Your task -> Check each line of the material that follows, and copy those holding the string "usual".

Supplied data ->
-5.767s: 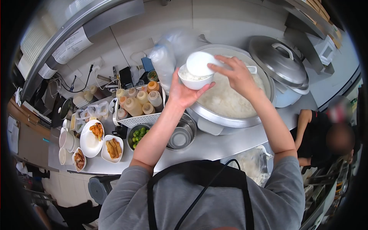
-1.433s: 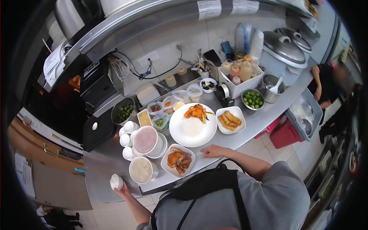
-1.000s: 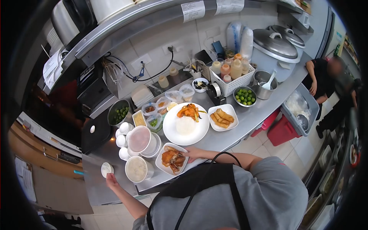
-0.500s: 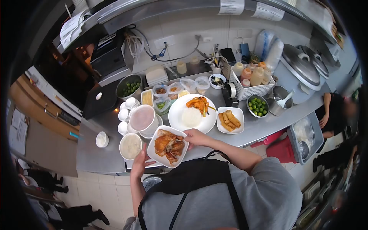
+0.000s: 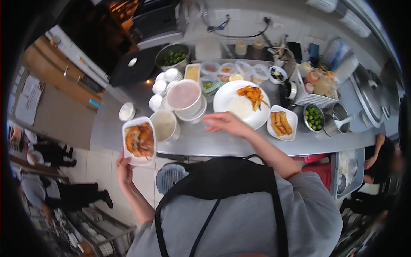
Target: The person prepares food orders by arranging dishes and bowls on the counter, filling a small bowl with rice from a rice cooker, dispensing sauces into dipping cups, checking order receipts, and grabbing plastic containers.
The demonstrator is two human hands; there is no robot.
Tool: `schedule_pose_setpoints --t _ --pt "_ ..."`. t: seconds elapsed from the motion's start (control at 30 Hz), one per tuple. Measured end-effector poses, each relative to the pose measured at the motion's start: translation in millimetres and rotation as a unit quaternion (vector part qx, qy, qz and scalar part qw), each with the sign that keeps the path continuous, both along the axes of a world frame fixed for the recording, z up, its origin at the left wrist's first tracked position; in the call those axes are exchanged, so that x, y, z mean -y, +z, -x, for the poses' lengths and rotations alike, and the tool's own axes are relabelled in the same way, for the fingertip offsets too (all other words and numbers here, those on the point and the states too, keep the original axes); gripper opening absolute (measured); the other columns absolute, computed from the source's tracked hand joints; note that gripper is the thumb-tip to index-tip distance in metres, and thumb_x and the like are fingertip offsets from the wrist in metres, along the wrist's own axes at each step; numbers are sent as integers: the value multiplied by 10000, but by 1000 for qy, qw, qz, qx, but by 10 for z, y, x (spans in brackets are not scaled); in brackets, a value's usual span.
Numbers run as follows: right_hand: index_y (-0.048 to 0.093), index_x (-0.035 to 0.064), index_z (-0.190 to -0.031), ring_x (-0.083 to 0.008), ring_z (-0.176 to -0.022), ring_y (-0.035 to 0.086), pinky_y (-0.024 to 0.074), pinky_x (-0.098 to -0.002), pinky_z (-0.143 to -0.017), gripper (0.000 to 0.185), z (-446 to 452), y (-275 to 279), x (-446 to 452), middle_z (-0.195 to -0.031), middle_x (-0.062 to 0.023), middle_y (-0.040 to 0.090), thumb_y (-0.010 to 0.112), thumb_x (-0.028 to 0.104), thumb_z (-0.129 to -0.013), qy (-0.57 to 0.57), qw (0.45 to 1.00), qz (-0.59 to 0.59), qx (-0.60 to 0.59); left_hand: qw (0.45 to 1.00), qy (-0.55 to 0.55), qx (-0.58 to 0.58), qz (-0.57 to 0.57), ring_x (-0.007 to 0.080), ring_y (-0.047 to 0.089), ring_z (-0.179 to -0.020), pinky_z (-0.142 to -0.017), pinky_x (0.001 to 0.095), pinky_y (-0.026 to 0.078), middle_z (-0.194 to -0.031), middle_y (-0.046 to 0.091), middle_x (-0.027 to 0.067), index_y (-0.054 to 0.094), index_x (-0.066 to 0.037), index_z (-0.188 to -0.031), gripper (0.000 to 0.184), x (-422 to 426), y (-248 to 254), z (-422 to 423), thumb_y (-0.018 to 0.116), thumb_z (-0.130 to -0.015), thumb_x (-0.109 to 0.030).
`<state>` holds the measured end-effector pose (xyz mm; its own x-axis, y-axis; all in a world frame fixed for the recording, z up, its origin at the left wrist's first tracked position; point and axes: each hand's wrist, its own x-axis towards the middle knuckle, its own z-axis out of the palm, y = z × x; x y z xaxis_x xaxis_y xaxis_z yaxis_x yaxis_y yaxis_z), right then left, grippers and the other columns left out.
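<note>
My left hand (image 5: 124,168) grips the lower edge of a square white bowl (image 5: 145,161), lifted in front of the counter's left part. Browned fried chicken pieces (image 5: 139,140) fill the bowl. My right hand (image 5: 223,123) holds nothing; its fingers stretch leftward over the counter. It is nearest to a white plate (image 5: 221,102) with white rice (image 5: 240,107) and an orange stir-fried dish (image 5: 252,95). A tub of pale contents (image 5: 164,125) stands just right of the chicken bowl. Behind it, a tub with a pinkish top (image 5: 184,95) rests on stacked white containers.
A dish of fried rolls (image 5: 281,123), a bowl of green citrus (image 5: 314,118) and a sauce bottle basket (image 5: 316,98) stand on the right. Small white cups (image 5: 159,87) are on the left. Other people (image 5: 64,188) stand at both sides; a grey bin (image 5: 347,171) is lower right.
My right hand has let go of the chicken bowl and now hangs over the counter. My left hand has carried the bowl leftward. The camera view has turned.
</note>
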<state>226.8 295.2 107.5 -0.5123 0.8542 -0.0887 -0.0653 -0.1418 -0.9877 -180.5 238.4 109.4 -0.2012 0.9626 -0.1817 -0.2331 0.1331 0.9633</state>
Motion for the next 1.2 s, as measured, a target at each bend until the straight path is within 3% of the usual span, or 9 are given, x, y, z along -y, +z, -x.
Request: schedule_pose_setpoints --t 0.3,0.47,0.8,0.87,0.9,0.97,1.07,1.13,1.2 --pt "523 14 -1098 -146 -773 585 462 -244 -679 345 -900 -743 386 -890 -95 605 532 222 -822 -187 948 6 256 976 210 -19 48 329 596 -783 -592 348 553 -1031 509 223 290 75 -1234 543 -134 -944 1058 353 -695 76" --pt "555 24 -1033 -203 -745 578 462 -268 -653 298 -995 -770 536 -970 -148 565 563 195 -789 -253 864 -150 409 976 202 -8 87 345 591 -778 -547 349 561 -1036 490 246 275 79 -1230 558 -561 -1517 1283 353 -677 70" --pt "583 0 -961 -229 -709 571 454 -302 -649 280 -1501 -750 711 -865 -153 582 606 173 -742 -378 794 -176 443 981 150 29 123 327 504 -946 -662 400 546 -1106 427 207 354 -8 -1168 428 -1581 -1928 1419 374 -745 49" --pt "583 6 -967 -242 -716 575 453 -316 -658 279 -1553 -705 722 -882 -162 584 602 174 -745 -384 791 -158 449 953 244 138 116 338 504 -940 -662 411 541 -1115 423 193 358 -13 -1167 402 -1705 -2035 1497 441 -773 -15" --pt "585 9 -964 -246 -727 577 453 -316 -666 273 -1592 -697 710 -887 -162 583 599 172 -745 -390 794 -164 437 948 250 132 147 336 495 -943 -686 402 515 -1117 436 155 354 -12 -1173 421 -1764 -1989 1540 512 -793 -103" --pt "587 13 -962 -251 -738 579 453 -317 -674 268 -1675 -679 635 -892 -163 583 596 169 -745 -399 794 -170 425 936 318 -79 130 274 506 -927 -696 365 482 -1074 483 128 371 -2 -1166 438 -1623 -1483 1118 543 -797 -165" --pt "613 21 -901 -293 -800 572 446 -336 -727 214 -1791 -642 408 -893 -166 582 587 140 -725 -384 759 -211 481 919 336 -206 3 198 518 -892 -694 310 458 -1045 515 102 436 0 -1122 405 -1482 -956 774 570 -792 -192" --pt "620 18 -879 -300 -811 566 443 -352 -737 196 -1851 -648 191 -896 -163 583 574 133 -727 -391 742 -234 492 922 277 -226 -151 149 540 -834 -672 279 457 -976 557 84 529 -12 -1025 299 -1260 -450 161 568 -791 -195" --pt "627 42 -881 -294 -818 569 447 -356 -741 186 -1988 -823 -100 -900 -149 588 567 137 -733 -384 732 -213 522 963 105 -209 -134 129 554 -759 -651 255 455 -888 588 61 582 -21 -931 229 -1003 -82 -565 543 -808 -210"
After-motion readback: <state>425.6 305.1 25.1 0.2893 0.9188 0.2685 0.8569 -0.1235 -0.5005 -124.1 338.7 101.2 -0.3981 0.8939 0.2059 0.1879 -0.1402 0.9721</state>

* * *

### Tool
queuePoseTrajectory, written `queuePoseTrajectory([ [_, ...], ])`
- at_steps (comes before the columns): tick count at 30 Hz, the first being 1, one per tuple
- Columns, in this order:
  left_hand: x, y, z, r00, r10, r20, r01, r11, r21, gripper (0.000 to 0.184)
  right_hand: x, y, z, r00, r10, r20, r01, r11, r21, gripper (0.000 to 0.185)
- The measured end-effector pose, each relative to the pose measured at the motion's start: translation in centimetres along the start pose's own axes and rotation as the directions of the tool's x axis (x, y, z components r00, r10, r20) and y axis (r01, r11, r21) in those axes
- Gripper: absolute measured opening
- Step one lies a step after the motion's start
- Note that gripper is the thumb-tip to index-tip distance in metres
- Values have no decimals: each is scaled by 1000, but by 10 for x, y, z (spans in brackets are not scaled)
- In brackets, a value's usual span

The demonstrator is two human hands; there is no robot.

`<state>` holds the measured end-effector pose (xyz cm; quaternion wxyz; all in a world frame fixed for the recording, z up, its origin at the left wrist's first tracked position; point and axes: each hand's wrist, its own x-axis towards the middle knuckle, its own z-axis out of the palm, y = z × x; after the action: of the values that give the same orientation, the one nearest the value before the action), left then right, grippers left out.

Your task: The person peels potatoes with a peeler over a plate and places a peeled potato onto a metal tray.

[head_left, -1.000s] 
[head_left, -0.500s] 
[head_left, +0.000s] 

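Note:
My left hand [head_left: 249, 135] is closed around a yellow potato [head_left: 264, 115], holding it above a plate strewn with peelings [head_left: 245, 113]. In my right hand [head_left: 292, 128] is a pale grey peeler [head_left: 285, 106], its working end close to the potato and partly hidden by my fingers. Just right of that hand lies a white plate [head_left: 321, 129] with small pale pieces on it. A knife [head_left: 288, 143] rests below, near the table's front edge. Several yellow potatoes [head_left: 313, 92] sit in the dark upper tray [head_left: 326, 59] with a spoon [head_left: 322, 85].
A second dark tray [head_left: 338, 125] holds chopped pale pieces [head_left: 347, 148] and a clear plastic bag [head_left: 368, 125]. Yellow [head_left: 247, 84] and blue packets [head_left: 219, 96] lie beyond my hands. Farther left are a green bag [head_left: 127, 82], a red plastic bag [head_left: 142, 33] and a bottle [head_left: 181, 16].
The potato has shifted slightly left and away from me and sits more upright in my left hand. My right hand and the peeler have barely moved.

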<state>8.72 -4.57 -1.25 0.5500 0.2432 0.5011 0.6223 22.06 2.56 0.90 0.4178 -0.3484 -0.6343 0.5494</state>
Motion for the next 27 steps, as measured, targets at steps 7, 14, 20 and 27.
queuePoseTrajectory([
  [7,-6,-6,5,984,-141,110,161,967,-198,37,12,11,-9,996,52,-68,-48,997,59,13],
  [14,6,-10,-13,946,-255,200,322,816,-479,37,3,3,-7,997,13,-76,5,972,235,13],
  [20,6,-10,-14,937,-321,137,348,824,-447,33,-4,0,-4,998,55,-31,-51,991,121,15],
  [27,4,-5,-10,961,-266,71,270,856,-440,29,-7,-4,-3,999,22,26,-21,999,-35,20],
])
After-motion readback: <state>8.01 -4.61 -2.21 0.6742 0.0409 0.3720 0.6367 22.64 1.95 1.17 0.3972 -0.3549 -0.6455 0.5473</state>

Result ->
Tool: `schedule_pose_setpoints --t _ --pt "_ ..."`. t: seconds elapsed from the motion's start (control at 30 Hz), one per tuple. Measured end-effector poses, each relative to the pose measured at the motion's start: translation in millimetres and rotation as a unit quaternion (vector part qx, qy, qz and scalar part qw), each with the sign that keeps the path continuous, both along the axes of a world frame fixed for the recording, z up, its origin at the left wrist's first tracked position; in the call those axes are exchanged, so that x, y, z mean -y, +z, -x, for the poses' lengths and rotations alike, and the tool's own axes are relabelled in the same way, for the fingertip offsets too (all other words and numbers here, those on the point and the states too, keep the original axes); gripper opening absolute (measured); the other columns absolute, computed from the source's tracked hand joints; note that gripper is the thumb-tip to index-tip distance in metres, and thumb_x and the like are fingertip offsets from the wrist in metres, along the wrist's own axes at each step; numbers are sent as integers: the value multiplied by 10000, but by 1000 for qy, qw, qz, qx, but by 10 for z, y, x (spans in brackets are not scaled); in brackets, a value's usual span.
Motion for the next 1.2 s, as measured, a target at each bend until the straight path is within 3% of the usual span, or 9 are given, x, y, z along -y, +z, -x.
- In brackets, a value's usual span

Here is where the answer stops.